The European Medicines Agency (EMA) has issued a positive qualification opinion on an imaging test, or biomarker, for use as a tool to improve Parkinson’s clinical trials, according to the Tucson, AZ-based Critical Path Institute and its Critical Path for Parkinson’s (CPP) consortium, which hailed the EMA qualification as the first such regulatory designation for a Parkinson’s biomarker.
The EMA move follows a 2015 letter by the U.S. Food and Drug Administration supporting use of the imaging test in clinical trials to determine the presence of a dopamine transport deficiency in the brain to help target early stages of Parkinson’s. The biomarker involves the intravenous injection of a small amount of a radioactive tracer before the brain images are acquired. The brain scans already are being included in new clinical trials by Cambridge, MA-based Biogen.
Because the disease is a progressive condition caused by the gradual loss of cells in the brain, researchers say the best chance to intervene with treatments that can slow, stop, or reverse damage is during the earliest stages of the condition, making it more difficult to predict disease progression during the course of trials.
“This endorsement from the European Medicines Agency represents many years of hard work and incredible collaboration among companies, universities, and charities facilitated by the Critical Path Institute,” says Dr.

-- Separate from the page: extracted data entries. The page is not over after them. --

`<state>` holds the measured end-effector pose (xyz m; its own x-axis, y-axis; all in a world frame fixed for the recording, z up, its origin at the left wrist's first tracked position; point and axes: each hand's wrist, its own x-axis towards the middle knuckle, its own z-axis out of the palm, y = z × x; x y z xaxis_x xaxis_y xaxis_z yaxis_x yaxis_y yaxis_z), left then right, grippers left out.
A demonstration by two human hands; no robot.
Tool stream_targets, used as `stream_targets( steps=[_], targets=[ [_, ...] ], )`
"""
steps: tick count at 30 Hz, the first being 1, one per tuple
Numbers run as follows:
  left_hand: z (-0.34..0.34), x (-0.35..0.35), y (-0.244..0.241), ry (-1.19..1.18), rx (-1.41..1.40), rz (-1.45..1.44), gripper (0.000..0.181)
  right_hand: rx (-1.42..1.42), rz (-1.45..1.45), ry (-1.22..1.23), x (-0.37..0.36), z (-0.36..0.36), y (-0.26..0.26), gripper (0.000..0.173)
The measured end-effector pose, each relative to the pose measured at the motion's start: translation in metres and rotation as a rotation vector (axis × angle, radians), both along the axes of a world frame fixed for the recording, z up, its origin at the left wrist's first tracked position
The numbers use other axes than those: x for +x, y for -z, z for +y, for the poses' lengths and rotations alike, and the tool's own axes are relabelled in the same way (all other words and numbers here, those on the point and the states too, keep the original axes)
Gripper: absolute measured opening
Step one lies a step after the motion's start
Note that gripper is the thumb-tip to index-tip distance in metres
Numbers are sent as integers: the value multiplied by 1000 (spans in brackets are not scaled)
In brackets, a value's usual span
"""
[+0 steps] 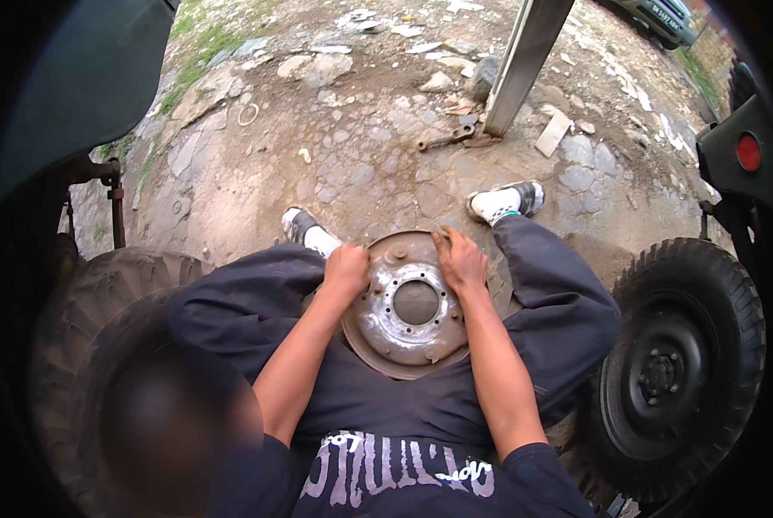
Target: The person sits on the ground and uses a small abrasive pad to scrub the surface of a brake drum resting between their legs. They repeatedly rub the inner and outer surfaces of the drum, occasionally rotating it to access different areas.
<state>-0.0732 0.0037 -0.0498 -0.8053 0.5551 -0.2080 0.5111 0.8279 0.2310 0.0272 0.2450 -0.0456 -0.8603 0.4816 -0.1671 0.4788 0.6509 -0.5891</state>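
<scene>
A round, rusty brake backing plate (386,338) leans between my legs, its lower edge against my dark trousers. Worn bright metal with small bolt holes rings its large centre hole, and a few studs stick out of its face. My left hand (347,270) is closed around the upper left rim. On the upper right rim, my right hand (462,260) grips with the thumb on the near face and the fingers reaching over the edge. The back of the plate is hidden.
Vehicle tyres flank me: a worn one (69,337) at left, a black wheel (661,369) at right. Ahead, a metal post (529,61) rises from cracked, stony ground (354,162). A rusty metal link (448,138) and a pale flat slab (553,134) lie near its foot.
</scene>
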Motion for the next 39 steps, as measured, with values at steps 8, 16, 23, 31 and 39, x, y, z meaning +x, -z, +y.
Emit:
stream_targets(
  steps=[8, 16, 23, 31, 39],
  targets=[
    [45, -20, 8, 29, 254, -72, 24, -19, -2, -5, -2, -8, -7, 61],
    [-2, -20, -2, 168, 211, -155, 21, -34, 18, -1, 1, 0, -2, 60],
    [13, -19, 1, 208, 354, -77, 20, -8, 18, 0, 0, -3, -4, 57],
    [17, -22, 1, 192, 347, -63, 22, 26, 2, -13, -2, -6, -9, 53],
    [8, -15, -11, 234, 204, -62, 25, 12, 9, -13, -2, -2, -2, 56]
  ],
)
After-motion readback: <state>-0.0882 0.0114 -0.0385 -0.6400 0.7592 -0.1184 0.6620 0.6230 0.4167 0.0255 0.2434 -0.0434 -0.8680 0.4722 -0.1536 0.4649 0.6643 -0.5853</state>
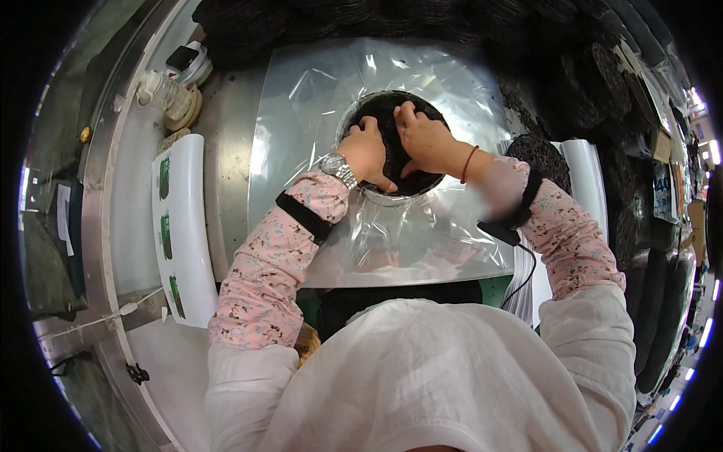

Diane Stephenson, executive director of CPP, who led the work. “These brain scans in themselves are not new, but until now there has not been a clear consensus that they can and should be used to select participants for clinical trials.”
The CPP consortium, in partnership with charity-supported Parkinson’s UK, collaborates with industry, academics, advocacy organizations, and government agencies to develop solutions to optimize drug development for Parkinson’s.
Traditionally, Parkinson’s has been viewed as a disorder in which individuals don’t have enough of a chemical called dopamine because specific nerve cells inside their brain have died. Current research indicates that the processes that lead to dopamine deficit start decades earlier making it a pressing need to increase the understanding of Parkinson’s progression, according to CPP.